**PROBLEM TO WORK ON**
Go through the listing below, and from the line containing "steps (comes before" through its last line, transcribe every line exactly, skipping pictures.

**DATA BELOW**
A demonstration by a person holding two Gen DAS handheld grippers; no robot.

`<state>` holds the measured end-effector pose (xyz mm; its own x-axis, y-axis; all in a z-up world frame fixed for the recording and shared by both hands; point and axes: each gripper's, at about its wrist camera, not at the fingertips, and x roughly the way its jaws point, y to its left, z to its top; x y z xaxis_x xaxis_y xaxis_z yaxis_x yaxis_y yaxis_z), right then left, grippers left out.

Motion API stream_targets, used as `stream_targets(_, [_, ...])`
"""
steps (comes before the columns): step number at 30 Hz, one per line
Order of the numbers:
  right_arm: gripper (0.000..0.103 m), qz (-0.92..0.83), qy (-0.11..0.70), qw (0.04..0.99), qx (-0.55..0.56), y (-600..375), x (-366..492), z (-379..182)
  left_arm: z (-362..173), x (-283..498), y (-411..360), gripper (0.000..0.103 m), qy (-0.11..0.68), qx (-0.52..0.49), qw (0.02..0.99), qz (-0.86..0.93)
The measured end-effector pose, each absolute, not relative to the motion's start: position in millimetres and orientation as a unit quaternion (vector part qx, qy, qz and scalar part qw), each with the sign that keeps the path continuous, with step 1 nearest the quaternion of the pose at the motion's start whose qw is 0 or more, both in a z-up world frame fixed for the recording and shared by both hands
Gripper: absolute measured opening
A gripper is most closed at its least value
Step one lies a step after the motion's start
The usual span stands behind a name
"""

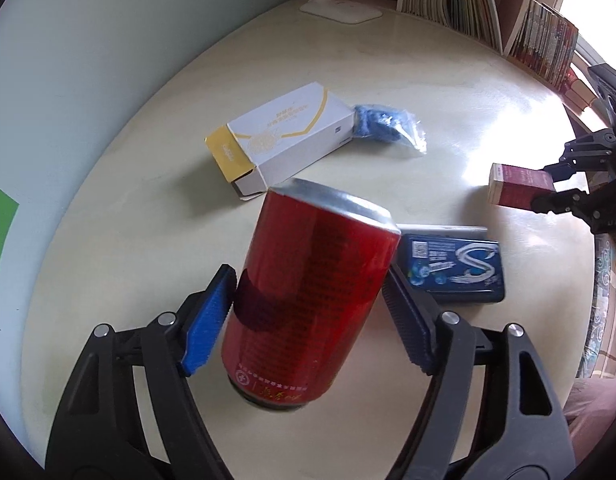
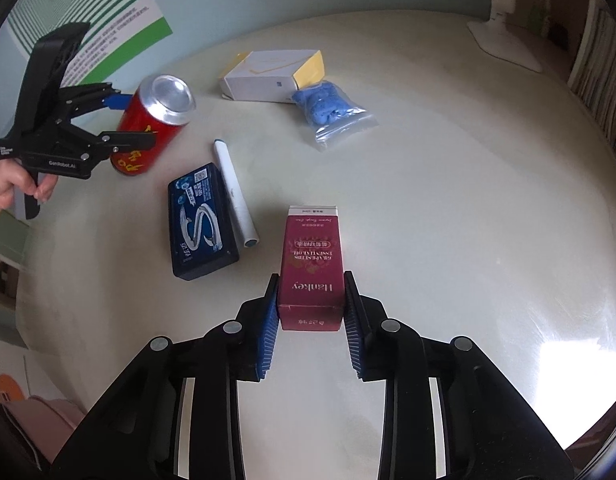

**EXERCISE SOLUTION**
steps (comes before the columns): step number at 30 Hz, one per line
Order of the numbers:
  right_arm: gripper (0.000..0.103 m), qz (-0.92..0.83), qy (-0.11..0.70), qw (0.04..0.99), qx (-0.55..0.56), y (-600..375), x (-366..492), z (-379..182)
  left_arm: z (-362..173), x (-283..498), y (-411..360), gripper (0.000..0.103 m), qy (-0.11..0.68), qx (-0.52..0.49), qw (0.02..0.99), qz (-0.86..0.93)
The measured end-effector pose, each absolute, not relative to the motion's start: position in millimetres and orientation as a unit quaternion (vector part qx, qy, qz and scalar part qw), each with the sign that keeps the path continuous, with step 1 nearest the quaternion of the pose at the motion's start whose qw is 0 or more, both in a z-up world frame fixed for the recording and shared by both hands
Gripper: absolute measured opening
A gripper is most closed at its least value
Step one lies a step after the motion's start
The usual span stands behind a name
"""

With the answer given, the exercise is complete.